We will briefly review the types of assertions that are typically supported by these compilers. An assertion is generally added to the code using a stylized comment.

No dependencies

A no dependencies or ignore dependencies directive tells the compiler that references don’t overlap. That is, it tells the compiler to generate code that may execute incorrectly if there are dependencies. You’re saying, “I know what I’m doing; it’s OK to overlap references.” A no dependencies directive might help the following loop:


DO I=1,N A(I) = A(I+K) * B(I) ENDDO

If you know that k is greater than -1 or less than -n, you can get the compiler to parallelize the loop:


C$ASSERT NO_DEPENDENCIES DO I=1,N A(I) = A(I+K) * B(I) ENDDO

Of course, blindly telling the compiler that there are no dependencies is a prescription for disaster.

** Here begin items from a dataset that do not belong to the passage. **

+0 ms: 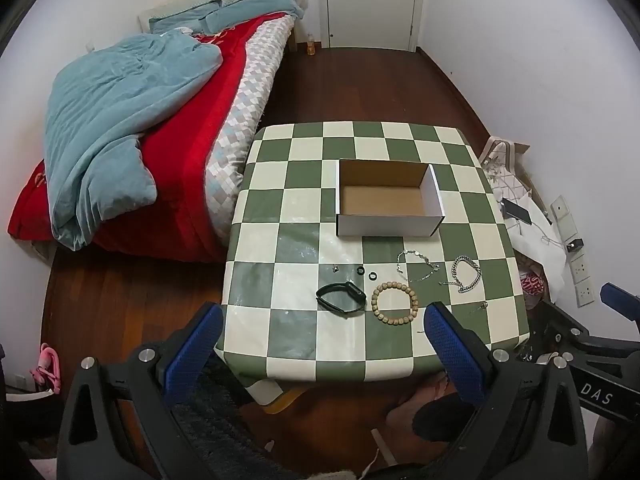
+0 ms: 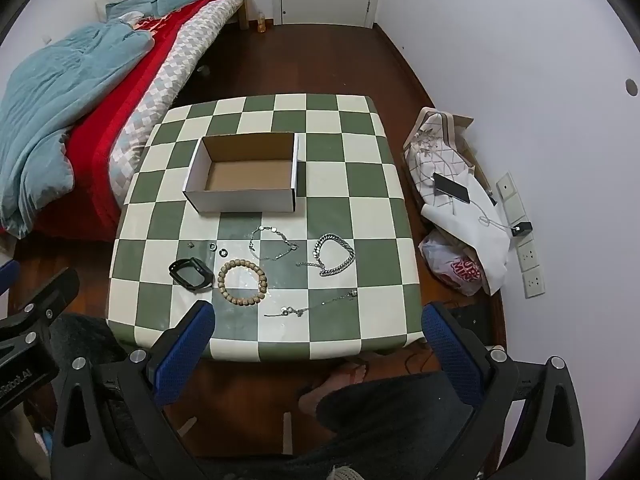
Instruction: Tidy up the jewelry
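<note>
The left claw [image 1: 324, 320] is hanging wide apart at the bottom of its frame, gripping nothing, with the near edge of the table [image 1: 280, 352] showing between its blue pads. The right claw [image 2: 318, 320] is likewise standing wide and holding nothing, low in its own frame.

On the green-and-cream checked table, an open cardboard box [image 2: 244, 176] is sitting in the upper middle of the right view, its brown floor bare. Below it the jewelry is lying spread out. A black watch band [image 2: 191, 274] is resting at the left, just beside a wooden bead bracelet [image 2: 242, 282]. Above them two small dark rings [image 2: 217, 248] are lying close together. A thin silver chain with discs [image 2: 272, 242] is curling at centre, and a heavy silver link bracelet [image 2: 334, 254] is lying to its right. A fine chain [image 2: 316, 306] is stretching along the lower part of the table, nearest the right claw.

A bed with a teal blanket [image 1: 116, 120] is filling the upper left.
</note>
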The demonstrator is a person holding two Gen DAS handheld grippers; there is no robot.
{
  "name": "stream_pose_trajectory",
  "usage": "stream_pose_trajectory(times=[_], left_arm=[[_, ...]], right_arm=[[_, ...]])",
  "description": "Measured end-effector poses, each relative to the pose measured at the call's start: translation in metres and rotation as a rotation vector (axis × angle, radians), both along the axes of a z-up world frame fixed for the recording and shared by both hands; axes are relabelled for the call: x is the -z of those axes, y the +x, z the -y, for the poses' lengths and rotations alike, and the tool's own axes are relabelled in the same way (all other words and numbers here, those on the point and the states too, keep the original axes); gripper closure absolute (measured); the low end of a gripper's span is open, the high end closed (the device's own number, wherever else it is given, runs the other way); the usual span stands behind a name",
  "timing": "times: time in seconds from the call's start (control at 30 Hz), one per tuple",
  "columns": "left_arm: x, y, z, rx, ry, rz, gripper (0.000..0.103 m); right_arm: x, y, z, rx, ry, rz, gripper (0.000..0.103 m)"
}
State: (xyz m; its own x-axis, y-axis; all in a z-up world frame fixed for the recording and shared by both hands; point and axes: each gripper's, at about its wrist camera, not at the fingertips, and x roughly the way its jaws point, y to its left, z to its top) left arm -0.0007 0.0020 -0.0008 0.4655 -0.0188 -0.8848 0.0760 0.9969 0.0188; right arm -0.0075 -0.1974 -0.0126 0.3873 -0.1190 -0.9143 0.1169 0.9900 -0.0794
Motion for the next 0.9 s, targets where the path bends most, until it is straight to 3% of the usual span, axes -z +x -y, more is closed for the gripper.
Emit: stream_pose_trajectory(times=[0.9], left_arm=[[-0.012,-0.01,-0.003,-0.002,-0.003,0.001,0.0]], right_arm=[[-0.014,-0.008,-0.008,0.0,0.002,0.017,0.0]])
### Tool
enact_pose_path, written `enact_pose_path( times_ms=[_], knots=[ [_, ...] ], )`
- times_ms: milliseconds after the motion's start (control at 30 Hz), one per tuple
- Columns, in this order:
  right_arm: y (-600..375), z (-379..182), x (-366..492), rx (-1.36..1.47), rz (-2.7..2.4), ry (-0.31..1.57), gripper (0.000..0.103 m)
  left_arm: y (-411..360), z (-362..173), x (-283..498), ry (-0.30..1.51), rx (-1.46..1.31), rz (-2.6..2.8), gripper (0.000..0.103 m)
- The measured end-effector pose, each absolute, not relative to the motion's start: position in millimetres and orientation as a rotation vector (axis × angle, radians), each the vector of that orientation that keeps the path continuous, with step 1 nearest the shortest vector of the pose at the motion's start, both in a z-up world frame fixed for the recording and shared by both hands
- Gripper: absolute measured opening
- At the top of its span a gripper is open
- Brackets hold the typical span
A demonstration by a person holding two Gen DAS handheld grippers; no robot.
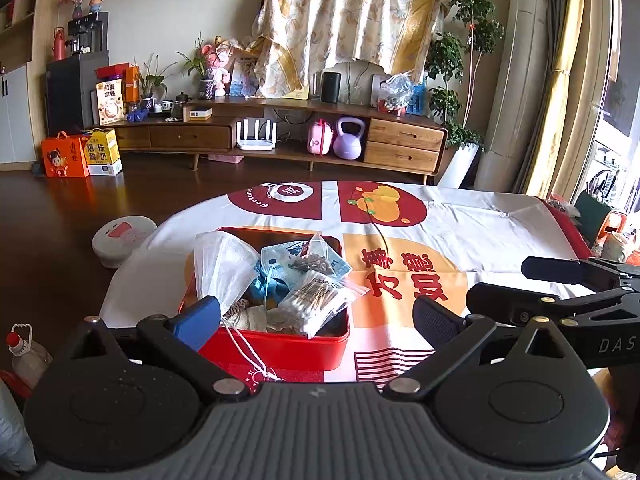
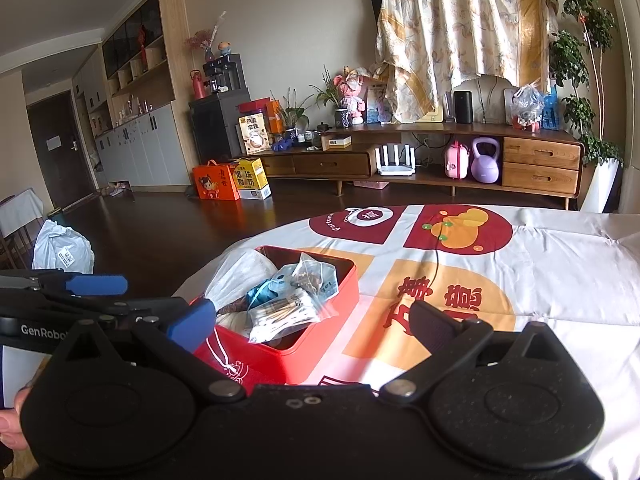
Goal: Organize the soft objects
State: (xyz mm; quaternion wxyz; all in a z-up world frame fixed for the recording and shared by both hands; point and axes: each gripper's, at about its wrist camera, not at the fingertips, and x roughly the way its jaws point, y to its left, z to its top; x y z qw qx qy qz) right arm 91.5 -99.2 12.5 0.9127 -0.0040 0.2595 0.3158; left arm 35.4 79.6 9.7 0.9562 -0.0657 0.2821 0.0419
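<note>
Left wrist view, left to right. Round white lidded container (image 1: 120, 242) on dark wood floor, beside the table edge. Red rectangular metal tin (image 1: 280, 344) sits on the white tablecloth with red and orange prints (image 1: 472, 220), near the table's left end. Tin is heaped: white mesh mask (image 1: 224, 260) at its left, light blue patterned face mask (image 1: 280, 262) in the middle, clear zip bag of cotton swabs (image 1: 316, 300) lying on top toward the right. White drawstring (image 1: 250, 354) hangs over the tin's front wall.

Left gripper (image 1: 316, 316): tongs spread wide, nothing between them, poised just short of the tin. Blue pad at left, black at right.

Right gripper (image 2: 312, 320): tongs likewise apart and empty, beside the tin's near corner. It shows in the left view at far right (image 1: 516, 284).
</note>
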Motion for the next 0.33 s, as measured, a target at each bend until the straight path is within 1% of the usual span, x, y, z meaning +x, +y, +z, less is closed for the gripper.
enact_pose_path(
  times_ms=[333],
  knots=[
    [-98.8, 12.8, 90.6, -0.007, 0.650, 0.536, 0.103, 79.3, 7.7, 36.5, 0.577, -0.141, 0.084, 0.103]
  ],
)
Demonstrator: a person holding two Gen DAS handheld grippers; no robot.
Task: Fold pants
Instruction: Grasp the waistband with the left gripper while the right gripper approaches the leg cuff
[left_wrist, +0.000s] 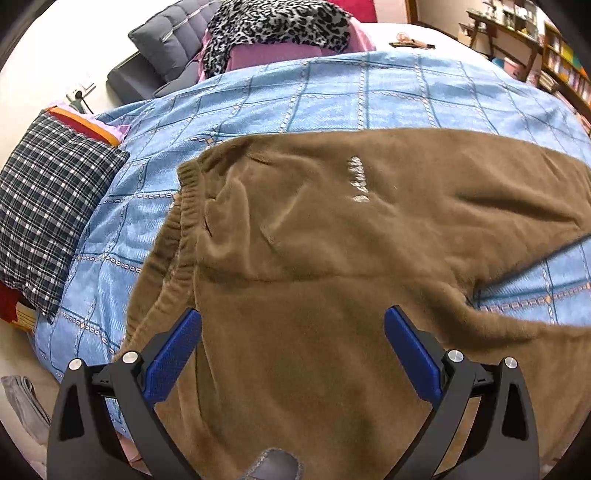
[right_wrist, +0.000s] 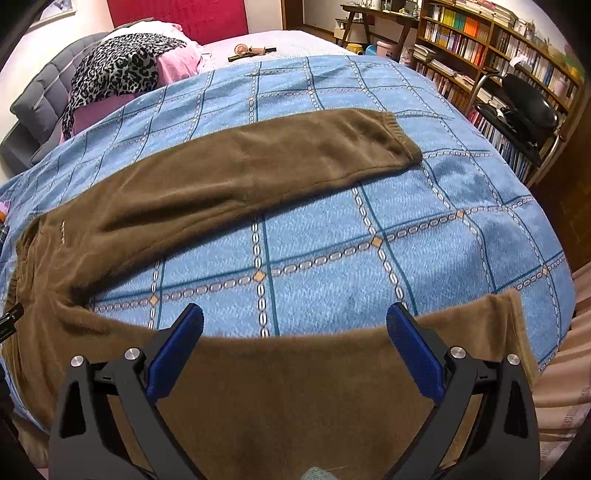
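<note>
Two spread grippers, left gripper (left_wrist: 292, 325) over the waist and right gripper (right_wrist: 294, 325) over the near leg, hover above our brown fleece pants (left_wrist: 332, 229) on the blue checked blanket (right_wrist: 406, 236); we should pinch both near edges evenly, then fold across.

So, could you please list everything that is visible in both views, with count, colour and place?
pants: one, brown, spread on the bed, legs apart
blanket: one, blue with a checked pattern, covering the bed
checked pillow: one, dark with white lines, left edge of the bed
leopard cloth: one, black and white, on pink bedding at the far end
grey cushion: one, far left by the wall
bookshelf: one, wooden, full of coloured books, far right
black chair: one, beside the bookshelf
left gripper: black with blue pads, open above the pants
right gripper: same colours, open above the near leg
</note>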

If k equals -1, the example above becomes a recursive loop.

Relations

You will often see loops that contain some potential dependencies, making them bad candidates for a no dependencies directive. However, you may be able to supply some local facts about certain variables. This allows partial parallelization without compromising the results. In the code below, there are two potential dependencies because of subscripts involving k and j:


for (i=0; i<n; i++) { a[i] = a[i+k] * b[i]; c[i] = c[i+j] * b[i]; }

Perhaps we know that there are no conflicts with references to a[i] and a[i+k]. But maybe we aren’t so sure about c[i] and c[i+j]. Therefore, we can’t say in general that there are no dependencies. However, we may be able to say something explicit about k (like “k is always greater than -1”), leaving j out of it. This information about the relationship of one expression to another is called a relation assertion. Applying a relation assertion allows the compiler to apply its optimization to the first statement in the loop, giving us partial parallelization.1

Again, if you supply inaccurate testimony that leads the compiler to make unsafe optimizations, your answer may be wrong.

Permutations

As we have seen elsewhere, when elements of an array are indirectly addressed, you have to worry about whether or not some of the subscripts may be repeated. In the code below, are the values of K(I) all unique? Or are there duplicates?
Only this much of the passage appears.